Nearly three-quarters of Australian adults have gambled once in the past year, the Australian Gambling Research Centre says, and the estimated prevalence of “problem gambling” doubled to 1.23 per cent between 2010-11 and 2019.

Problem gambling is three times more common among interactive or internet gamblers than traditional land-based gamblers.

Until now, gamblers could use credit cards to deposit money directly into online and app-based betting accounts, despite the form of payment being banned from physical gambling locations such as casinos and hotels since the early 2000s.

Under existing rules, customers can still use debit cards or a bank transfer to deposit money into accounts.

The ban was recommended by a parliamentary joint committee in November 2021, under the previous Morrison government. The Albanese government then set up its own online gambling parliamentary inquiry, which recommended a comprehensive ban on all advertising for online gambling.

It is still considering the recommendations, which have prompted outrage among media and betting companies.
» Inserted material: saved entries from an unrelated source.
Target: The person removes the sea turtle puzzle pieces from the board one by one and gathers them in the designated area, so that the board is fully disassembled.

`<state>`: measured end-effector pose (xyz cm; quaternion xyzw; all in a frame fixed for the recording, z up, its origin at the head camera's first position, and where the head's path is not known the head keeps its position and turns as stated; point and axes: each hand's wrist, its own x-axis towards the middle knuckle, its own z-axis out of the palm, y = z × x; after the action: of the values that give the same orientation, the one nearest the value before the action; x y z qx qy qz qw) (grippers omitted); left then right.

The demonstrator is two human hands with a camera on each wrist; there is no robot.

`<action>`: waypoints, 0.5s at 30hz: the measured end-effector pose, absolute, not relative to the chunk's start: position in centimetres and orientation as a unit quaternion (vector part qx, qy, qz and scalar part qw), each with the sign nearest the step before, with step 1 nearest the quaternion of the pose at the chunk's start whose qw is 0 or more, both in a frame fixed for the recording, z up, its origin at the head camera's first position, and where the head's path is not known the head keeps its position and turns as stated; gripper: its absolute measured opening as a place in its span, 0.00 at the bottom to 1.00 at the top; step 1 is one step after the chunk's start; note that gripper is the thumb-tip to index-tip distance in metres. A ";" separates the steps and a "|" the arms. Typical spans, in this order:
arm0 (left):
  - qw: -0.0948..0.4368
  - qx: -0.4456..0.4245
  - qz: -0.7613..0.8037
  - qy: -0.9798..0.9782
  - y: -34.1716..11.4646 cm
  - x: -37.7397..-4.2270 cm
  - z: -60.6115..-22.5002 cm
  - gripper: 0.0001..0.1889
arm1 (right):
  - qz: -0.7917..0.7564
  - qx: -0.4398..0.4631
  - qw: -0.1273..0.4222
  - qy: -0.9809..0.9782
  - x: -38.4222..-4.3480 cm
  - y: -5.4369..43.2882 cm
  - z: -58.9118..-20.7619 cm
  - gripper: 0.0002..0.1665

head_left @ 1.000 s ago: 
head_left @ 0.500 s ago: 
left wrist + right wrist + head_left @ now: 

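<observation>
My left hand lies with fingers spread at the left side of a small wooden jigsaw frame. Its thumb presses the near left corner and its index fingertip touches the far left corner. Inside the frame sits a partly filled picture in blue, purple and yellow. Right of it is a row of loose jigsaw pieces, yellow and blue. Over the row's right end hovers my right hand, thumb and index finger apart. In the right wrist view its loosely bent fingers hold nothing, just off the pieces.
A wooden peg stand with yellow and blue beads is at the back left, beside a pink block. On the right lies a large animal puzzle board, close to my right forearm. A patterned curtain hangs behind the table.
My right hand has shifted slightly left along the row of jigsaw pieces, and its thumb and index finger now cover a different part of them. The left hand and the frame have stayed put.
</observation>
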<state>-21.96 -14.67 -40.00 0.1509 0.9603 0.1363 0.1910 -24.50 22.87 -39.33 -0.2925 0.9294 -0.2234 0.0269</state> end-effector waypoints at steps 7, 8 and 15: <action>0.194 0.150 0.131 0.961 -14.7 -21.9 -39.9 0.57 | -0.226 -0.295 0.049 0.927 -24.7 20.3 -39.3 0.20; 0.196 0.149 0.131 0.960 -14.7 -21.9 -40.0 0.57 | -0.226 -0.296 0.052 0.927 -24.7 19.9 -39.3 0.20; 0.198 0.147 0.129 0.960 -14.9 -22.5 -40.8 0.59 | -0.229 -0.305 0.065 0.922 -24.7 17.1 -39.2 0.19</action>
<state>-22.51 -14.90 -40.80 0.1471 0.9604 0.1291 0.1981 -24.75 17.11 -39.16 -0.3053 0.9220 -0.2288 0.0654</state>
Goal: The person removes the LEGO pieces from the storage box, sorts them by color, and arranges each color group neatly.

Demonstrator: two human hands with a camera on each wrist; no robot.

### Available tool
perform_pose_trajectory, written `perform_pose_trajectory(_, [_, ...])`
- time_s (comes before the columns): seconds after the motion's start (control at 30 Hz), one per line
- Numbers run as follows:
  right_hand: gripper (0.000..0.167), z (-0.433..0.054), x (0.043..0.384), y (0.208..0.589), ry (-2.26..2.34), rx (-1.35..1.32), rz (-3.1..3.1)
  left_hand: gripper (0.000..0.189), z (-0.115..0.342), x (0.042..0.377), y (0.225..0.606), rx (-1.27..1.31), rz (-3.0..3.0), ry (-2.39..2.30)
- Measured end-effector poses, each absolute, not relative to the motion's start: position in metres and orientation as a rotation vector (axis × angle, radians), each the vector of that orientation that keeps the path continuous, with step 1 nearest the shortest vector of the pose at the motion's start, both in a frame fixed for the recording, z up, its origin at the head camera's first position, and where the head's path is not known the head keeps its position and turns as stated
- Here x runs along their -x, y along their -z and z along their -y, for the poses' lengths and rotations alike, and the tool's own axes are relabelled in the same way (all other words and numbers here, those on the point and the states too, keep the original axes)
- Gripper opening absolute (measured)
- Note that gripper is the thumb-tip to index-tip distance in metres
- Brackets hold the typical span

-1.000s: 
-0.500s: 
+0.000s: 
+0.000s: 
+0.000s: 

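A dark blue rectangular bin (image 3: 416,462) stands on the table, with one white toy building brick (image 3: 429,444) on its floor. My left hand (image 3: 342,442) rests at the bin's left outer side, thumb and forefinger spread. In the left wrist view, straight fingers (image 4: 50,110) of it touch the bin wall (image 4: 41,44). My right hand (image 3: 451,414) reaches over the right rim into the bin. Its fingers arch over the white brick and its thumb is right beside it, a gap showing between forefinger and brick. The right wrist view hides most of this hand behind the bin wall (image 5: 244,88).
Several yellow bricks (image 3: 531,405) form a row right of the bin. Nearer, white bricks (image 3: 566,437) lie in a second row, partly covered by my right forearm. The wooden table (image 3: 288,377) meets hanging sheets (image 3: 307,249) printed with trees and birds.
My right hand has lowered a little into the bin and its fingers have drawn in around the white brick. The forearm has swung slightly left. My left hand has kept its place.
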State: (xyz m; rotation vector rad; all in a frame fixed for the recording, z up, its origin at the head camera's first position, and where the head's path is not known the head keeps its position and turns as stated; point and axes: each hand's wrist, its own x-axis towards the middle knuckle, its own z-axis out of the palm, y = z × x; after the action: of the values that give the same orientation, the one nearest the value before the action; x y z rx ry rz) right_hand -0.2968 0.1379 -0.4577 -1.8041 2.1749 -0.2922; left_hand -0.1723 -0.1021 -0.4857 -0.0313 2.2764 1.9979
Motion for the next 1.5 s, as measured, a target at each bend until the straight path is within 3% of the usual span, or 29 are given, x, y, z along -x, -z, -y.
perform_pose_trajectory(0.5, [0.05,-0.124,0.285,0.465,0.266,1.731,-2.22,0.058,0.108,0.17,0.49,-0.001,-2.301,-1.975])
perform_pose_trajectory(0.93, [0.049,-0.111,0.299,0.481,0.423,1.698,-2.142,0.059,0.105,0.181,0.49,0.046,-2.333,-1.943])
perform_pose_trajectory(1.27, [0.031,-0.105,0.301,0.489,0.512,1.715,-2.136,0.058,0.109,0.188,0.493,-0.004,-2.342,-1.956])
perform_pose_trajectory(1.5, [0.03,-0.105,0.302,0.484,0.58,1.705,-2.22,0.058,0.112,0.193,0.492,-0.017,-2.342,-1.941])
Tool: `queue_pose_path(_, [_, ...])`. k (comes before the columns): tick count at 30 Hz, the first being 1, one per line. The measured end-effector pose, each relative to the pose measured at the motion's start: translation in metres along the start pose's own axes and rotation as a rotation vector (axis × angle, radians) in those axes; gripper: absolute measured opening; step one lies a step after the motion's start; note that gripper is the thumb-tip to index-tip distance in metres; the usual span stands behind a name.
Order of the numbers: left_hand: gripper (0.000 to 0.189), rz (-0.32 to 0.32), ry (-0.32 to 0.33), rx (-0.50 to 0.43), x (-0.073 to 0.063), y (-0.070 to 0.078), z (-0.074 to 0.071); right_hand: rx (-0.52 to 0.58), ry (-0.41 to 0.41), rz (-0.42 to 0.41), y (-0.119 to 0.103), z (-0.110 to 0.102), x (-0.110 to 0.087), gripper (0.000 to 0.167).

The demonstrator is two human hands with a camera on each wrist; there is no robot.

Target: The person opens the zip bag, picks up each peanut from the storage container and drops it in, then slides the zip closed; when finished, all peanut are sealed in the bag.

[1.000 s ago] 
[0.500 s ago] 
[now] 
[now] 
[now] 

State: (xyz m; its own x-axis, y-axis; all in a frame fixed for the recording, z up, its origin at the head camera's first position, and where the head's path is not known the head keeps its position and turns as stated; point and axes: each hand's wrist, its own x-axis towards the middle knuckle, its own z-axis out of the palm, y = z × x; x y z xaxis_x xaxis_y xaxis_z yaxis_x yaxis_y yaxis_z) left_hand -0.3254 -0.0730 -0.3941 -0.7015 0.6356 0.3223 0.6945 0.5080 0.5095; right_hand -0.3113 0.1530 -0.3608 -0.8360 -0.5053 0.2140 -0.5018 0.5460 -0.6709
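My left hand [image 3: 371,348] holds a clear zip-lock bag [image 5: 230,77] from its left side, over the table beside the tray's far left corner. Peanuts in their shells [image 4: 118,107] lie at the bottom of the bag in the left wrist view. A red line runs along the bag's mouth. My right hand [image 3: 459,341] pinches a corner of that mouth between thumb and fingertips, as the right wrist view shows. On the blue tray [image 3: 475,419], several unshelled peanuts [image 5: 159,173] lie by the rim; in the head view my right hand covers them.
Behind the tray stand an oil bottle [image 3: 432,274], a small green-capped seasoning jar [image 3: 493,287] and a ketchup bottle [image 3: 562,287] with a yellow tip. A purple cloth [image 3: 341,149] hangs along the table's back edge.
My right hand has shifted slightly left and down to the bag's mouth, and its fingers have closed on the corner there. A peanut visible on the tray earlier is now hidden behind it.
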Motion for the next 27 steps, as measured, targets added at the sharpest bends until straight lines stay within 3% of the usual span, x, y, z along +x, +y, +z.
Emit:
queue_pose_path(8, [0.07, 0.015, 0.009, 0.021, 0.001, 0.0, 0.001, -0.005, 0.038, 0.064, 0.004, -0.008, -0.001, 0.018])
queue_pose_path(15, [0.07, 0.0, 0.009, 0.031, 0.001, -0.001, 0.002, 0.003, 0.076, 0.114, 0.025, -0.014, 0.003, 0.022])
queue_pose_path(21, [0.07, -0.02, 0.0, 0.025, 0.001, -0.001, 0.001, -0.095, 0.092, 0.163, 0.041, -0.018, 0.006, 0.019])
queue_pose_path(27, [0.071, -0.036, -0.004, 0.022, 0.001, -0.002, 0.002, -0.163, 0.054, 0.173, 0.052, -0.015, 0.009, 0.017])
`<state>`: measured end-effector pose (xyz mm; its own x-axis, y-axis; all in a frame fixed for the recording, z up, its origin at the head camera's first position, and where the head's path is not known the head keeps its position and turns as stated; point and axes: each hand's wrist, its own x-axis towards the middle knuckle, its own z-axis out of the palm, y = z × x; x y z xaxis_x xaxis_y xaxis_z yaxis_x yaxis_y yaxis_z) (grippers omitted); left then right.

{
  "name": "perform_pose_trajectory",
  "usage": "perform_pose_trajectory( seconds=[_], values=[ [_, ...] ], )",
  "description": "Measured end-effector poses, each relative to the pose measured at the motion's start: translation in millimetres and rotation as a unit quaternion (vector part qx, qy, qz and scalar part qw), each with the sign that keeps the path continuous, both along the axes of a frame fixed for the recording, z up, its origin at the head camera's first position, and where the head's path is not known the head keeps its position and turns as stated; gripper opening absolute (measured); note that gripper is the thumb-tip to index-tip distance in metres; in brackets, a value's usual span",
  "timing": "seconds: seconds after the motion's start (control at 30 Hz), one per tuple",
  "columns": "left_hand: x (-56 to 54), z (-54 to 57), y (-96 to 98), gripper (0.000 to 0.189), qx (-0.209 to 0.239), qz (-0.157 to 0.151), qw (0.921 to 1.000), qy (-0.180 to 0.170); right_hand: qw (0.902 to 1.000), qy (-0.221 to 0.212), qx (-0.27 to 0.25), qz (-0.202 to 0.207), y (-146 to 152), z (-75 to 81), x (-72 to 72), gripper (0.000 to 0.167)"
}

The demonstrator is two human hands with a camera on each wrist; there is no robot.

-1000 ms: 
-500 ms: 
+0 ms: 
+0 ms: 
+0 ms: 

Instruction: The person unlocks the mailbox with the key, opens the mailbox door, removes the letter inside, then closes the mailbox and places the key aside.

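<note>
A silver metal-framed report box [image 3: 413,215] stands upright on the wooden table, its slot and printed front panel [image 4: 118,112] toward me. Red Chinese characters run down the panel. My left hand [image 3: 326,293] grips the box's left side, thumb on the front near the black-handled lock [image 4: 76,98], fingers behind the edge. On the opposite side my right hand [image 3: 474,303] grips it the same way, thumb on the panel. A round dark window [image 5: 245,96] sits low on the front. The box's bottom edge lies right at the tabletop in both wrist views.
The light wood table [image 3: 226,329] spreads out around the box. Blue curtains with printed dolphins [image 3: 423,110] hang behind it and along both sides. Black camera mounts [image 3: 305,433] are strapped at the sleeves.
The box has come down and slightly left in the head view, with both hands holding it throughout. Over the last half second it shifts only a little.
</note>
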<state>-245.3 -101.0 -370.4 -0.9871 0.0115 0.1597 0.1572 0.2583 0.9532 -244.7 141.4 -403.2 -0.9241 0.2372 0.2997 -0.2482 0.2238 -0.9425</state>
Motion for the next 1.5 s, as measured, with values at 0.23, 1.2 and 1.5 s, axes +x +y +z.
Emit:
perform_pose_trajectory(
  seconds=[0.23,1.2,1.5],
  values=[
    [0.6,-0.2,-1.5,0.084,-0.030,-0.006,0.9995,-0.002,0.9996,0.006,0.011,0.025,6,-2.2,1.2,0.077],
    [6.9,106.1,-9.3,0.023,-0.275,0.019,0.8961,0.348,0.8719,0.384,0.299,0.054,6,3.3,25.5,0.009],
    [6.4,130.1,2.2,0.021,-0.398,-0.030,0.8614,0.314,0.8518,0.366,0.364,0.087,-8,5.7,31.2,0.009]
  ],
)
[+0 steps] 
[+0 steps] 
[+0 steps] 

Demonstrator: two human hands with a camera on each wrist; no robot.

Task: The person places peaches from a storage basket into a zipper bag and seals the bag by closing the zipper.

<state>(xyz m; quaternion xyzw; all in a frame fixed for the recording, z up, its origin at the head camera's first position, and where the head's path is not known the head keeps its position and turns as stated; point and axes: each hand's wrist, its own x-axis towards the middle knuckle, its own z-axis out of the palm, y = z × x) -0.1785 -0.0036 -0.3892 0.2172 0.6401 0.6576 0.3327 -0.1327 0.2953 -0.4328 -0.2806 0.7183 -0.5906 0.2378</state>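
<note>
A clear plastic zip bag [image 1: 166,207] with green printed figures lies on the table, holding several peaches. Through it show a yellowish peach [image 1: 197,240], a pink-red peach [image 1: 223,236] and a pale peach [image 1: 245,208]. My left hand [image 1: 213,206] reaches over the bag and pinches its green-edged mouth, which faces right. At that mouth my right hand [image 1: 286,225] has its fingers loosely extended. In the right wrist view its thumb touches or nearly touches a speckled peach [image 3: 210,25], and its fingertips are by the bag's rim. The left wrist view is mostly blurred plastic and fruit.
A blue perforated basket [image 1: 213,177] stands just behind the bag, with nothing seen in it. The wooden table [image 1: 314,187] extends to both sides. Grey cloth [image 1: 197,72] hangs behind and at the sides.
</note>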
The government has been discussing measures to amend Australia’s online gambling laws for several months. It has introduced BetStop, a register that allows Australians to exclude themselves from wagering services. It will also introduce mandatory identity checks for new customers, expected to be in place by the end of this month.

The credit card ban comes as no surprise and has been widely expected and supported among the top players in the online wagering industry, which consists of ASX-listed Tabcorp and foreign-owned bookmakers Sportsbet and Ladbrokes.

Australian Banking Association boss Anna Bligh told an inquiry into online gambling in April this year the loophole was an “absolute absurdity”.

“I can sit in a TAB or a pub and I can gamble on my betting app, using my credit card and accruing debt, but I cannot use my credit card at the betting counter in that TAB or at that hotel,” she said.

There will be a six-month transition period for the new credit card laws.